The problem |
Copy each line of the material below that includes the string "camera".

+++ Input data +++

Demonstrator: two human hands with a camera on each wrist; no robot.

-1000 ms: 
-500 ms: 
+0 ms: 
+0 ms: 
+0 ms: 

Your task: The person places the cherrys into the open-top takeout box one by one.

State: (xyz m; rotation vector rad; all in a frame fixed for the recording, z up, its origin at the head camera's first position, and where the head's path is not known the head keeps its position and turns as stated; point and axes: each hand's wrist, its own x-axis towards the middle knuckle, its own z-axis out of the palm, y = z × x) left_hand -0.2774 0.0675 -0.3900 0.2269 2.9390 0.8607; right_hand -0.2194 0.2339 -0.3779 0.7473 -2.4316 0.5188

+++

The answer |
Demonstrator: two human hands with a camera on each wrist; no robot.
State: (xyz m; rotation vector rad; all in a frame fixed for the recording, z up, its origin at the head camera's first position, and where the head's path is not known the head keeps its position and turns as stated; point and axes: each hand's wrist, its own x-axis towards the middle knuckle, its own z-axis out of the palm, y = z × x) left_hand -0.2774 0.0675 -0.3900 0.2269 2.9390 0.8607; right_hand -0.2194 0.2339 -0.3779 0.7473 -2.4316 0.5188

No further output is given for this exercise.